The EBRD has proceeded with a manual revision of the estimate for growth in Greece by 1 percentage point, stating that the Greek GDP will strengthen by 2.9% this year, and by 3.5% in 2023.
Beata Javorcik, chief economist at the EBRD, said: “The war in Ukraine has a profound impact on the economies in the EBRD-covered regions as well as worldwide. “Inflationary pressures were already high before the war and will certainly intensify now, which will have a disproportionate effect on many lower-income countries, as well as on the poorer sections of the population in most countries.”
Decline in tourism
Beyond that, she noted that a decline in Russian tourism would affect some tourism-dependent countries, such as Croatia and Greece, which, although not dependent on Russian or Ukrainian tourists, may accept a blow from the general decline in the willingness of tourists to travel mainly from Western European and North American countries due to higher costs and / or increased risks of the crisis spilling over.

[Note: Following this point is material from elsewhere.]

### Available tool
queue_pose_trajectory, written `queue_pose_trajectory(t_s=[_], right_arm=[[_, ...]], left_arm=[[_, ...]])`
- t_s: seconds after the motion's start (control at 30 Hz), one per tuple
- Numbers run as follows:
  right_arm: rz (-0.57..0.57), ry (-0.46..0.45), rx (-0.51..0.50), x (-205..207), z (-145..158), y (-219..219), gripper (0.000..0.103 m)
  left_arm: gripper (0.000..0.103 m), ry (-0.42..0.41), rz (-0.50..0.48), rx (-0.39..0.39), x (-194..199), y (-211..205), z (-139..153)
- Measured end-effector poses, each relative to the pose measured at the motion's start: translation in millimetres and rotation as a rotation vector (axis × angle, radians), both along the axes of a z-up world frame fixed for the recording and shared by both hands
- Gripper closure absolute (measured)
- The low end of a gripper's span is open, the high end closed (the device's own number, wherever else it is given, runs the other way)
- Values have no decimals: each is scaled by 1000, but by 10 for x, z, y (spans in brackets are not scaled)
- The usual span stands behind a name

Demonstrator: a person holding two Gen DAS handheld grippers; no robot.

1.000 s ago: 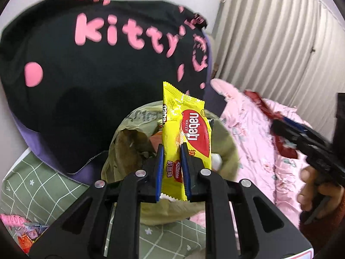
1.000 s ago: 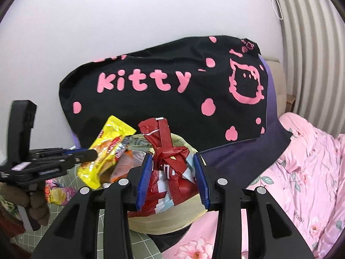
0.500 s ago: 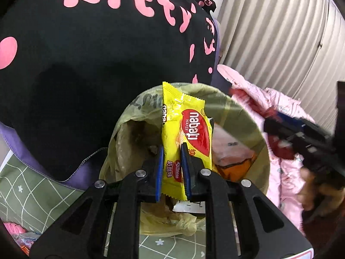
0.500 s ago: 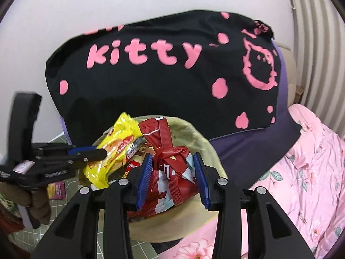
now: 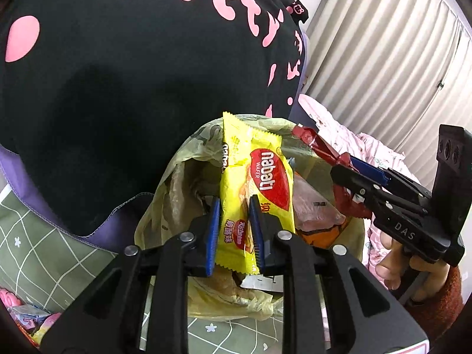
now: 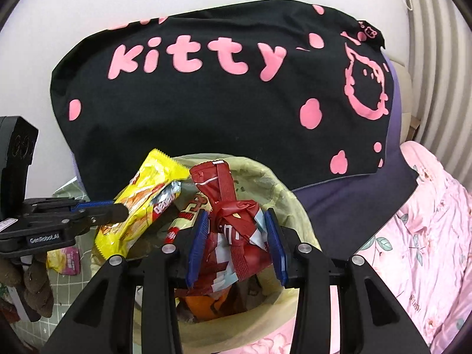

According to the economist, skilled workers from Ukraine may provide a boost to some economies in the long run, especially in countries with high aging populations. In the short term, economies face budgetary pressures and administrative challenges due to the provision of housing, health care and education to people coming from Ukraine.
The EBRD forecasts that there will be a ceasefire within two months, followed by a major reconstruction effort in Ukraine, while sanctions on Russia are expected to remain in the foreseeable future.